The book 10 PRINT CHR$(205.5+RND(1)); : GOTO 10, by Nick Montfort, et. al., uses a one-line Commodore 64 BASIC program “as a gateway into a deeper understanding of how computing works in society and what the writing, reading, and execution of computer code mean” (p. 4). The focus is on the titular program, which the authors call 10 PRINT for short: 10 PRINT CHR$(205.5+RND(1)); : GOTO 10


This program prints an infinite random sequence made up of the box-drawing characters ╱ and ╲ (that’s U+2571 and U+2572, respectively, encoded in the Commodore character set PETSCII as 205 and 206.), in order to make a random maze. This produces an output similar to the following, except that the characters on a Commodore screen are more square:

(The book’s web site gives a better idea how the output on a Commodore would look.)

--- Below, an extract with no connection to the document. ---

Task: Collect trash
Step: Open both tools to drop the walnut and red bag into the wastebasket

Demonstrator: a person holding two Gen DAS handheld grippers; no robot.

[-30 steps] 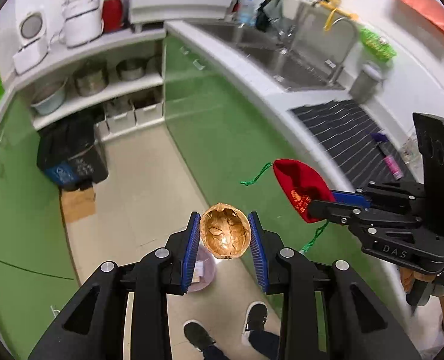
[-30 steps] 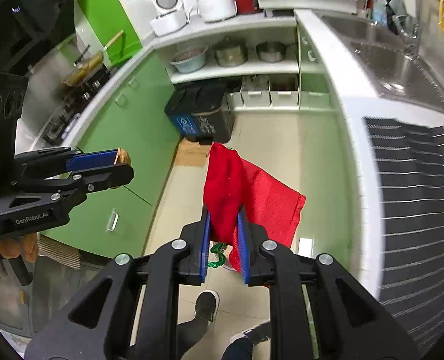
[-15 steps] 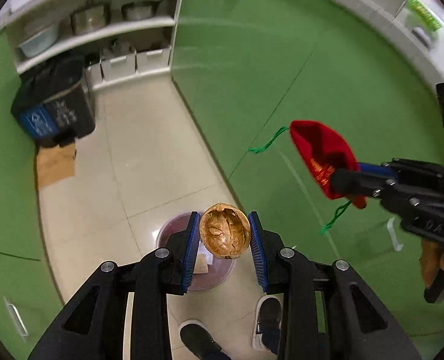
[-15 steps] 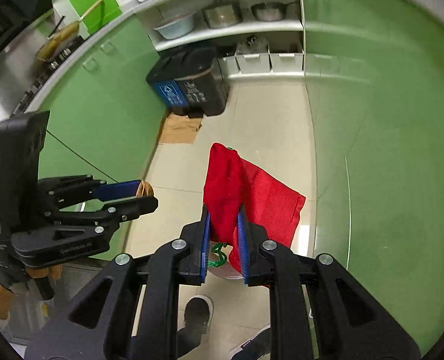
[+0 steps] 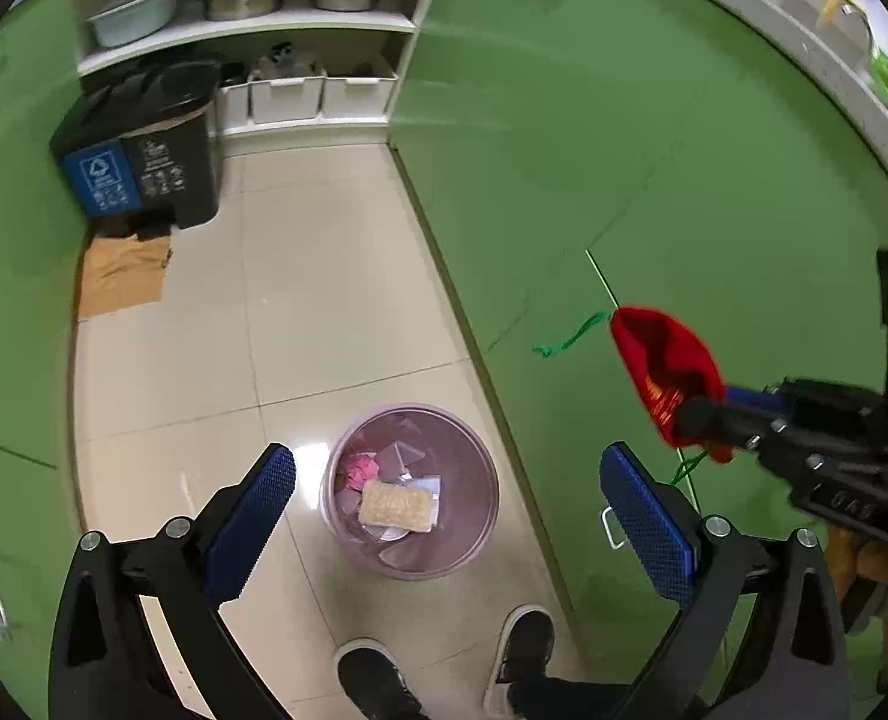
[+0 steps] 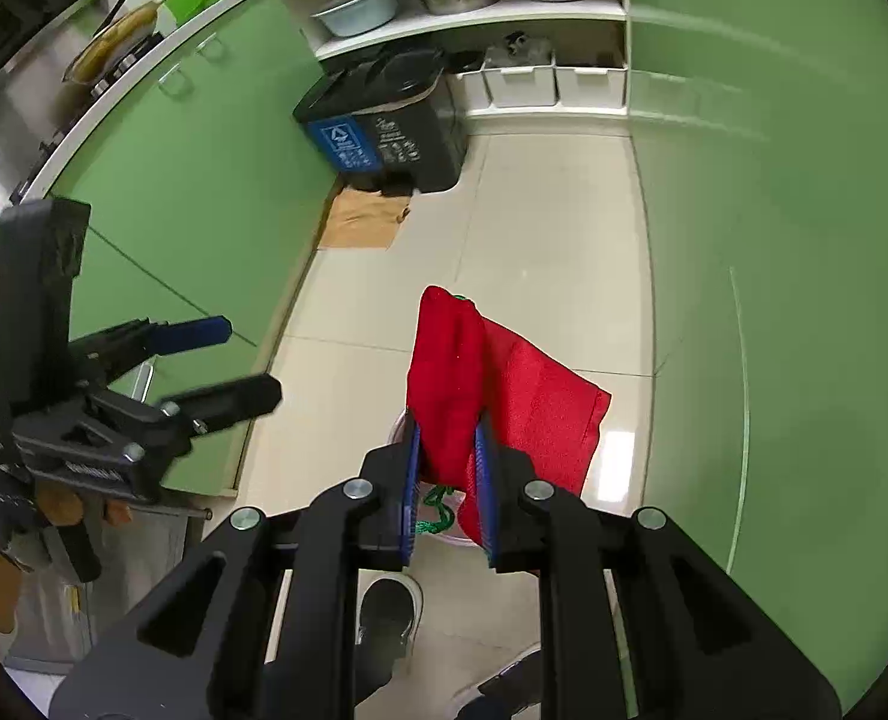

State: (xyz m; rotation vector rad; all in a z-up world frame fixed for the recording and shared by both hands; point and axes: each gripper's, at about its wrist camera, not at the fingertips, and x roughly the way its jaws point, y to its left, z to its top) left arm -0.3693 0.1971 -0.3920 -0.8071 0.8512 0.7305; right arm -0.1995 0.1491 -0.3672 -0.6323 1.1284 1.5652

It’s not hard to reproduce 10 PRINT in Python, albeit using more than one line:

#! /usr/bin/env python3

import random

for j in range(0, 24):
print("".join([random.choice(["\u2571","\u2572"])
for k in range(0, 40)]))


(Instead of an infinite string, my program only outputs a 40 × 24 block of characters.) To get the output to look right, you might need to mess with the font settings in your Terminal. I found that that Melno Regular font on my Mac works.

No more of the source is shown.